Exercise >> Find the string "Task" in the records and copy each line where it occurs.
———
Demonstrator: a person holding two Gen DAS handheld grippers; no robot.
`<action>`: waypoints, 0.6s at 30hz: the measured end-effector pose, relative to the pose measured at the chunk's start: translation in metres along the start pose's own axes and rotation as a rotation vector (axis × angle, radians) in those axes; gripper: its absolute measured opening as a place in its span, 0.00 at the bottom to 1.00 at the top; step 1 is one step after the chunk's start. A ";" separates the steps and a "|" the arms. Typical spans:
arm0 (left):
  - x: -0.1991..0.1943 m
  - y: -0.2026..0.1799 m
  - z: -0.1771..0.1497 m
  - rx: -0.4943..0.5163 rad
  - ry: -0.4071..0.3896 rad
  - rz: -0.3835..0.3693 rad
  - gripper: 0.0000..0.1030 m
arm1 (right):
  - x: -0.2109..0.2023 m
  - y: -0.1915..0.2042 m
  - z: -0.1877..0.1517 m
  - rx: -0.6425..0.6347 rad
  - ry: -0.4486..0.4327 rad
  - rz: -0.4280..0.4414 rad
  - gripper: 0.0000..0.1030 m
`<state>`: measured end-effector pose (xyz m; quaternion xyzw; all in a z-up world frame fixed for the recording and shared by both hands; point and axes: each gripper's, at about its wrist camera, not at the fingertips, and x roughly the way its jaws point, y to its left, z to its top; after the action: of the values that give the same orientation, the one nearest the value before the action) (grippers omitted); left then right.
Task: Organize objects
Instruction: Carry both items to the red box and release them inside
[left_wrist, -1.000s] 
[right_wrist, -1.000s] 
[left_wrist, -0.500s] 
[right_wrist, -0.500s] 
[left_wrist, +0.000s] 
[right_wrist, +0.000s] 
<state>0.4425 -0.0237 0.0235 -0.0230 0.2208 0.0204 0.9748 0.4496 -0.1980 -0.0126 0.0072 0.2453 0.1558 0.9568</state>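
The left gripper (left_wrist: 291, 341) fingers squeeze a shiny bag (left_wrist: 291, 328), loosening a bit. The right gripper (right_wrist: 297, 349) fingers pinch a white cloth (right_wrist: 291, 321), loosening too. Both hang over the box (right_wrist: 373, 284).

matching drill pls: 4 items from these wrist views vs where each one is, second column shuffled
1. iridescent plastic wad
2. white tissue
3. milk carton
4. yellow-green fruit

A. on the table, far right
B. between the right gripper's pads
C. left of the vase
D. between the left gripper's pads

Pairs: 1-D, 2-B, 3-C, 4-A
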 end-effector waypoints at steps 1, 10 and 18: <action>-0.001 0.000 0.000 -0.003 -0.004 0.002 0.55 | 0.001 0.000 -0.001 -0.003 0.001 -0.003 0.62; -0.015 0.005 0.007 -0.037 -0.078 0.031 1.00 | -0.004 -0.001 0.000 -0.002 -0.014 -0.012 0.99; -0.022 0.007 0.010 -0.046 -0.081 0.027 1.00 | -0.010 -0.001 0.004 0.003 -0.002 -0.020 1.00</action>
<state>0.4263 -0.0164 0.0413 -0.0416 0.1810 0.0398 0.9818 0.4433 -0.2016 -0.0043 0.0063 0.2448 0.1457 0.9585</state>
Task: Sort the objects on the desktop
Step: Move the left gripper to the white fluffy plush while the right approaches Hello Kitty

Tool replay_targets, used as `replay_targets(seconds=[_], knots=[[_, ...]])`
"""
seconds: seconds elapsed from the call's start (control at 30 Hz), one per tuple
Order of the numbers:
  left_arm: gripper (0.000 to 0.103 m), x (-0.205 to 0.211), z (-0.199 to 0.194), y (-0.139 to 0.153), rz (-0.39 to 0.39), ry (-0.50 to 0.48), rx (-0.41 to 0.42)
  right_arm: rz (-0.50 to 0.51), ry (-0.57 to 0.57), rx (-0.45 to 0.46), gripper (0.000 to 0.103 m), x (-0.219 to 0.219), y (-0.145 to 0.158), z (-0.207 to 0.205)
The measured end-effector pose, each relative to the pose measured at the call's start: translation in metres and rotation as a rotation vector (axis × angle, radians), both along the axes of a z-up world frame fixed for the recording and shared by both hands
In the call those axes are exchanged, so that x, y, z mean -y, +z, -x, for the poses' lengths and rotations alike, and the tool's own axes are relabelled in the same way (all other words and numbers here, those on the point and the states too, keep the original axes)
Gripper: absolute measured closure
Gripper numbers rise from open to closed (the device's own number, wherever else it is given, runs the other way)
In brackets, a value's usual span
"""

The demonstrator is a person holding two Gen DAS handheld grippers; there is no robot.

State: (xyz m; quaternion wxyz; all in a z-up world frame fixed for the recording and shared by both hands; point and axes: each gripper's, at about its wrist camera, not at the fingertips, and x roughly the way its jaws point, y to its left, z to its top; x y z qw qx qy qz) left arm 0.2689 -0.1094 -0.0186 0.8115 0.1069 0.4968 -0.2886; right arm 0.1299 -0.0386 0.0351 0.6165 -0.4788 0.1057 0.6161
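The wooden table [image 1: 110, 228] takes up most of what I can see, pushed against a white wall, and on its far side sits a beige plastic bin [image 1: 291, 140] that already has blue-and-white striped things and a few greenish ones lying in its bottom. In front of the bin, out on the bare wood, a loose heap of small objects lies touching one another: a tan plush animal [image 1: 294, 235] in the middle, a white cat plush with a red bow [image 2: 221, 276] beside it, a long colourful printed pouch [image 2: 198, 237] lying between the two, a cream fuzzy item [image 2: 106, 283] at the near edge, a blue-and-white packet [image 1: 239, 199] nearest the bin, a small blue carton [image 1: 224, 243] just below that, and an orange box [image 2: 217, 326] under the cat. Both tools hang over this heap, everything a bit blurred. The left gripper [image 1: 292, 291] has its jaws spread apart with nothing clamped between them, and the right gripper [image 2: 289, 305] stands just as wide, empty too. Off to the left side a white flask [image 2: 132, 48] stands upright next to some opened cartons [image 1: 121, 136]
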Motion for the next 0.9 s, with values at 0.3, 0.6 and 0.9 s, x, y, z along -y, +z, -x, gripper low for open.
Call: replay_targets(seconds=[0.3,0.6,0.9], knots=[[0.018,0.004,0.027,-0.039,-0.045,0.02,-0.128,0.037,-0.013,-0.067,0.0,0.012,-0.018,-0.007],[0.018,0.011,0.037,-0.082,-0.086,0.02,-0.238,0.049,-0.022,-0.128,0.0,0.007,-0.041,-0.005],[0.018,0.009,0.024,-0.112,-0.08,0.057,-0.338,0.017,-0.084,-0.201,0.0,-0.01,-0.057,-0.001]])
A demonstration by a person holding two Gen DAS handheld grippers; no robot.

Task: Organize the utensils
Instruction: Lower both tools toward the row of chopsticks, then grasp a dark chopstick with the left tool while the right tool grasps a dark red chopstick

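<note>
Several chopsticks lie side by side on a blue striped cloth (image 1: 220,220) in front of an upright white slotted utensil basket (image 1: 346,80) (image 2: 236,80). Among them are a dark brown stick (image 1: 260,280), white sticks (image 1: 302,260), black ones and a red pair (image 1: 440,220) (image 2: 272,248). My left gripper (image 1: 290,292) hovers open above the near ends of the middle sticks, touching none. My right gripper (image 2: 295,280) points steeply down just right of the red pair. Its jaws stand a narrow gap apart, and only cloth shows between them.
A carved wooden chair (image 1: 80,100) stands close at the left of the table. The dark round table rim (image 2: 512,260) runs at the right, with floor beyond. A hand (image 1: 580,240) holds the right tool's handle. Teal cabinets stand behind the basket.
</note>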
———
Finished exercise >>
Task: Organize objects
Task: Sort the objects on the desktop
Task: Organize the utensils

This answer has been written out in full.